As described in the Prospectus, each Record Holder is entitled to one Right for each share of the Common Stock that such Record Holder owned on the Record Date. Each Right allows the holder thereof to subscribe for 1.27 shares of Common Stock (the “Basic Subscription Right”) at the price of $1.03 per whole share (the “Subscription Price”). For example, if a Rights holder owned 100 shares of Common Stock as of the Record Date, it would receive 100 Rights and would have the right to purchase 127 shares of Common Stock for the Subscription Price per share with the Basic Subscription Right. The Company will not issue fractional shares of Common Stock in the Rights Offering. If the number of Rights exercised by the holder thereof would otherwise permit such holder to purchase a fraction of a share, the number of shares of Common Stock that such holder may purchase will be rounded down to the nearest whole share.

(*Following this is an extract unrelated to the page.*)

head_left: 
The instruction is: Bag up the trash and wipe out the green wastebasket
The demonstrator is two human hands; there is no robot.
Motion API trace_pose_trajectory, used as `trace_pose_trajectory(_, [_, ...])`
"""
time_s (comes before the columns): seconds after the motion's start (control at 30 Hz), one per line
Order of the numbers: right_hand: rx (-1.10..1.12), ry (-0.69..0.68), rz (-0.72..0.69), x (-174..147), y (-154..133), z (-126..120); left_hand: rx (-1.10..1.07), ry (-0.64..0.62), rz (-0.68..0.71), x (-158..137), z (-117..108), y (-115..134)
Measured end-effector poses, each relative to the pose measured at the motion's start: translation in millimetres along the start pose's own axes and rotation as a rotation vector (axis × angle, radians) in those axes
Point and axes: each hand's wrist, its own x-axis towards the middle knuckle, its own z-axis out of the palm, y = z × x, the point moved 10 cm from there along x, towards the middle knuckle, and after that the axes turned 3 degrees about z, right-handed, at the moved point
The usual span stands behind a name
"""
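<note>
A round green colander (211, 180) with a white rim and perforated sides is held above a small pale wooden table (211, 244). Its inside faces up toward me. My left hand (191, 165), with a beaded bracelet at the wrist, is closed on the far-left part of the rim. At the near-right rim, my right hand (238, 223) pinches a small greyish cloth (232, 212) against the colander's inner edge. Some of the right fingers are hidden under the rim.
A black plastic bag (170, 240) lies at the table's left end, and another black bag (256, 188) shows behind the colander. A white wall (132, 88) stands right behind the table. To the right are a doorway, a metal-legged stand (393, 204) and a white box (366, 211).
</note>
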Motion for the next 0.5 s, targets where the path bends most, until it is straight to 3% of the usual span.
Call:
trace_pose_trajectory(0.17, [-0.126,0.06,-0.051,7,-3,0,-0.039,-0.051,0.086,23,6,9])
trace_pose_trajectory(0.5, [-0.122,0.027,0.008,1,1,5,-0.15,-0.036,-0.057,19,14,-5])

If a Rights holder fully exercises his Basic Subscription Right (other than those Rights to acquire less than one whole share of Common Stock, which cannot be exercised) and other Rights holders do not fully exercise their Basic Subscription Rights, such holder may also exercise an over-subscription right (the “Over-Subscription Right”) to purchase additional shares of Common Stock that remain unsubscribed at the expiration of the Rights Offering (such shares, the “Unsubscribed Shares”), subject to availability. To the extent the number of the Unsubscribed Shares is not sufficient to satisfy all of the properly exercised Over-Subscription Right requests, the available shares will be prorated among those who properly exercised their Over-Subscription Right in proportion to their respective Basic Subscription Right. To the extent the holders properly exercise their Over-Subscription Rights for an aggregate amount of shares that is less than the number of the Unsubscribed Shares, each Rights holder will be allocated the full number of Unsubscribed Shares for which each such holder actually paid in connection with the Over-Subscription Right. The remaining shares of Common Stock will be allocated among all other holders exercising the Over-Subscription Right on the same pro rata basis described above.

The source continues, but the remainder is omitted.